Big Data is on the cusp of individual projects to the mainstream. In Late 2015, Gartner Recognized Common Practices in the Big Data Projects. On the practice of Big Data, 437 participants of has their own panels (Gartner Research Circle). This panel congregate according to the IT market researchers and business leaders. The results of the survey documented in a paper with the subject, practical challenges of Big Data as it moves to the mainstream. The relevance of Big Data is reflected in the investment plans. In 2012, 58 percent of the participants spoke of already existing or planned investments, this is now 76 percent.
Big Data Projects : Gartner Recognized Data of Practices
32 percent of Big Data projects are CIOs triggered (compared to previous year’s 37 percent), 31 percent by the faculty leaders (compared to previous year’s 25 percent).
14 percent of respondents have already implemented systems. 30 percent see themselves in the experimental phase, 18 percent are currently developing their strategy.
Nearly one in four people who invested in Big Data, does not measure the return on investment (ROI). However, this wave has not yet reached its peak. Only 14 percent of respondents have already implemented the systems. 30 percent see themselves as piloting or in an experimental phase, 18 percent are currently developing their strategy. In recent years, Big Data has emerged in a form that targets the businesses connection. Foremost of these is the customer experience.
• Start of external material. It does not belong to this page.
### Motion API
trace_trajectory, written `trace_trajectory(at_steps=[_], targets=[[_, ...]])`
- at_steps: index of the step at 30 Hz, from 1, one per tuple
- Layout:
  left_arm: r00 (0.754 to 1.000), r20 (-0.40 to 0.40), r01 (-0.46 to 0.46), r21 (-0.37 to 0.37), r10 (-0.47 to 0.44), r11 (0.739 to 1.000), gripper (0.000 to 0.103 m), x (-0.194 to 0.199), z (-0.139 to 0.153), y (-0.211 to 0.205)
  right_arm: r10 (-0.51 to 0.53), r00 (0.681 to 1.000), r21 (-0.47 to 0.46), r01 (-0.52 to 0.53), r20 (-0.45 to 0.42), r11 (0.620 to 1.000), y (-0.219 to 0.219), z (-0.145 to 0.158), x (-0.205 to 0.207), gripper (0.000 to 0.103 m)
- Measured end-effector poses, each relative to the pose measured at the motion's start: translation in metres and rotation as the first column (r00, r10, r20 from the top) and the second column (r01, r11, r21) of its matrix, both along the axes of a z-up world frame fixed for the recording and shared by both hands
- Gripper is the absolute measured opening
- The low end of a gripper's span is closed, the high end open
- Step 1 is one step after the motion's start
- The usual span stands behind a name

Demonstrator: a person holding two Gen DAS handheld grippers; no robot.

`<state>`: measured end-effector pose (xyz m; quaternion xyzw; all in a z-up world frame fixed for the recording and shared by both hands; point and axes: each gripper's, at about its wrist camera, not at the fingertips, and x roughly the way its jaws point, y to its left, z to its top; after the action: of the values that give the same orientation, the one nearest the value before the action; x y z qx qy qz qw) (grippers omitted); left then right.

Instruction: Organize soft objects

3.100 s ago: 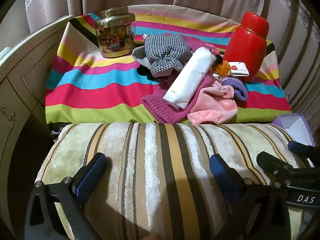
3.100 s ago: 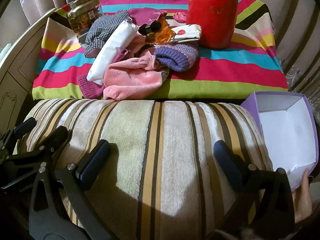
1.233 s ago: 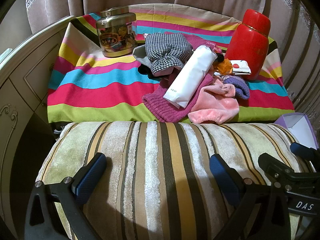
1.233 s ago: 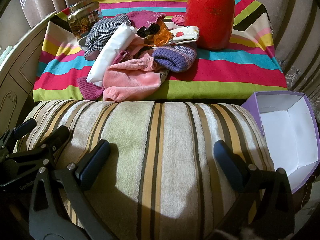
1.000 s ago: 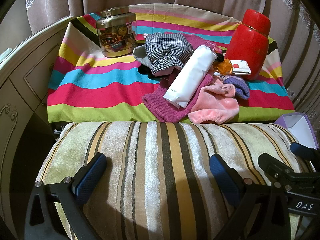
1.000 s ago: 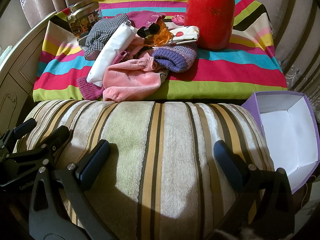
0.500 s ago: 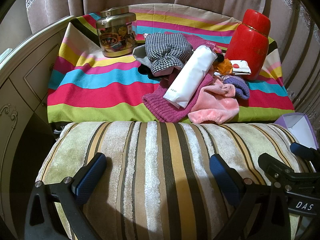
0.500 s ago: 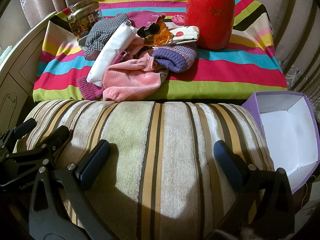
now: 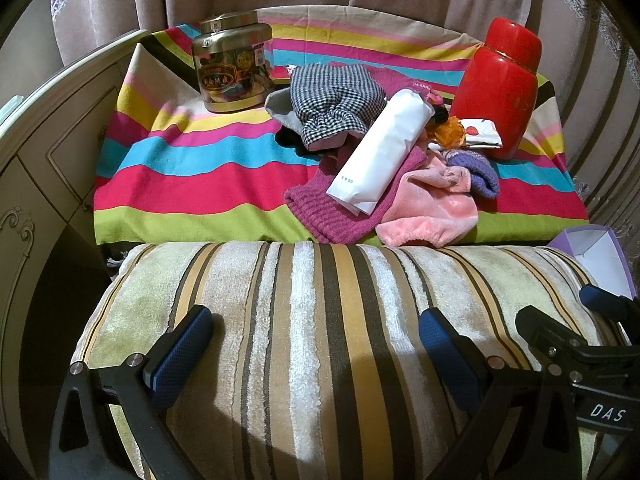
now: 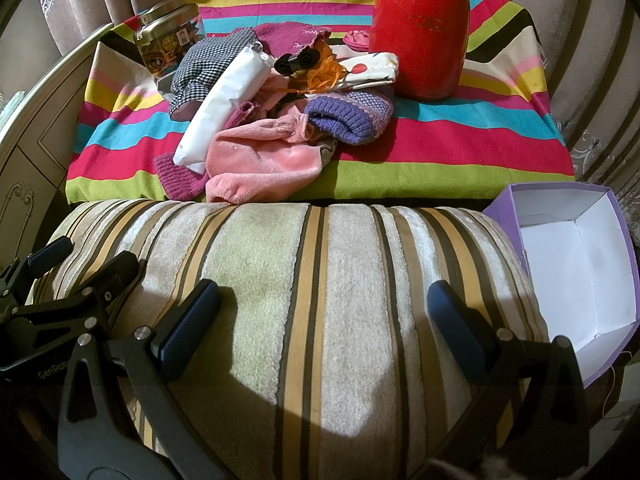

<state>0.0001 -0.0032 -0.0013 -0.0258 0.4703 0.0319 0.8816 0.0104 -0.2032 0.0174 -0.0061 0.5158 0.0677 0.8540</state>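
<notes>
A heap of soft things lies on the striped cloth: a checked fabric piece (image 9: 332, 104), a white soft pack (image 9: 380, 156), a magenta knit (image 9: 332, 208), a pink fleece piece (image 9: 432, 208) and a purple knit hat (image 10: 352, 114). My left gripper (image 9: 316, 340) is open and empty above the striped cushion (image 9: 320, 320), well short of the heap. My right gripper (image 10: 324, 312) is open and empty over the same cushion (image 10: 320, 280). The left gripper's side shows at the left edge of the right wrist view.
A gold tin (image 9: 232, 68) stands at the cloth's back left and a red jar (image 9: 500, 84) at its back right. An open purple box (image 10: 576, 264) with a white inside sits right of the cushion. A cream cabinet (image 9: 44, 140) stands on the left. Curtains hang behind.
None over the last second. About three seconds ago both views sat slightly differently and a hand showed at the purple box; it is gone now.
</notes>
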Motion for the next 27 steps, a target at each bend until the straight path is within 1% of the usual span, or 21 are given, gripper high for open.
trace_trajectory(at_steps=[4, 8, 12, 13, 14, 16, 17, 21, 24, 25, 27], targets=[[1.000, -0.027, 0.010, -0.009, -0.011, 1.000, 0.103, 0.003, 0.000, 0.000, 0.000, 1.000, -0.001, 0.000, -0.005, 1.000, 0.000, 0.000, 0.000, 0.103], [0.998, -0.049, 0.025, -0.014, -0.025, 1.000, 0.103, 0.006, 0.000, 0.001, 0.022, 0.999, 0.002, -0.022, -0.037, 1.000, 0.001, 0.000, 0.007, 0.103], [0.995, -0.057, 0.075, -0.056, -0.078, 0.996, 0.101, 0.018, 0.005, 0.000, 0.058, 0.997, 0.032, -0.057, -0.054, 0.998, -0.002, -0.001, 0.010, 0.103], [0.994, -0.053, 0.097, -0.065, -0.101, 0.993, 0.093, 0.023, 0.007, -0.002, 0.070, 0.996, 0.042, -0.067, -0.056, 0.997, -0.004, -0.001, 0.011, 0.103], [0.993, -0.051, 0.107, -0.069, -0.111, 0.992, 0.080, 0.028, 0.008, -0.003, 0.090, 0.994, 0.056, -0.086, -0.060, 0.995, -0.005, -0.001, 0.014, 0.103], [0.989, -0.061, 0.127, -0.092, -0.133, 0.988, 0.072, 0.046, 0.010, -0.006, 0.117, 0.991, 0.072, -0.112, -0.060, 0.991, -0.006, -0.001, 0.015, 0.103], [0.988, -0.062, 0.132, -0.102, -0.138, 0.986, 0.072, 0.053, 0.010, -0.006, 0.134, 0.989, 0.082, -0.129, -0.056, 0.988, -0.007, -0.002, 0.016, 0.103], [0.985, -0.059, 0.156, -0.089, -0.161, 0.984, 0.072, 0.089, 0.014, -0.009, 0.190, 0.980, 0.092, -0.185, -0.055, 0.978, -0.006, -0.003, 0.021, 0.103], [0.980, -0.068, 0.182, -0.069, -0.187, 0.981, 0.072, 0.112, 0.014, -0.014, 0.194, 0.978, 0.133, -0.184, -0.073, 0.974, -0.012, -0.002, 0.026, 0.103], [0.976, -0.073, 0.199, -0.059, -0.203, 0.978, 0.071, 0.119, 0.012, -0.017, 0.192, 0.978, 0.148, -0.179, -0.077, 0.973, -0.015, -0.001, 0.029, 0.103], [0.972, -0.093, 0.210, -0.058, -0.215, 0.976, 0.065, 0.133, 0.005, -0.019, 0.187, 0.978, 0.161, -0.171, -0.088, 0.972, -0.020, 0.001, 0.038, 0.103]])
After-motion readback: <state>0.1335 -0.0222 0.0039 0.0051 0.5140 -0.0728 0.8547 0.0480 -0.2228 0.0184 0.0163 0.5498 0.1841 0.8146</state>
In 2013, it was 55 percent and now it is 64 percent.
Big Data Projects : Objectives of Big Data Projects are Changing
Gartner also wanted to know about the Big Data initiatives. This reflects a significant shift to the disadvantage of IT decision makers. Some based on either financial metrics, to increase the efficiency or better decision making, which are not directly measurable.
This changes will not have an impact on the budget distribution, as per Gartner. Analysts advise CIOs urgently to sit down together with the respective departmental managers and other decision makers and direct towards the strategy development. Otherwise the CIOs role will be weakening, according to Gartner.
Another finding of the study refers to measuring a Return on Investment (ROI). 24 percent of those who are already investing in Big Data solutions, do not measure the ROI. For Gartner, it is not surprising – given the low maturity of Big Data in corporate practice it is difficult to define an ROI and measure. In the next poll the analysts expect a clearer picture. These difficulties are also reflected in another question – the greatest challenges to determine the value of Big Data initiatives. They the participants also complained about lack of skills and abilities (36 percent) of their employees. This second point is to increase with the further adaptation of Big Data, Gartner expects so.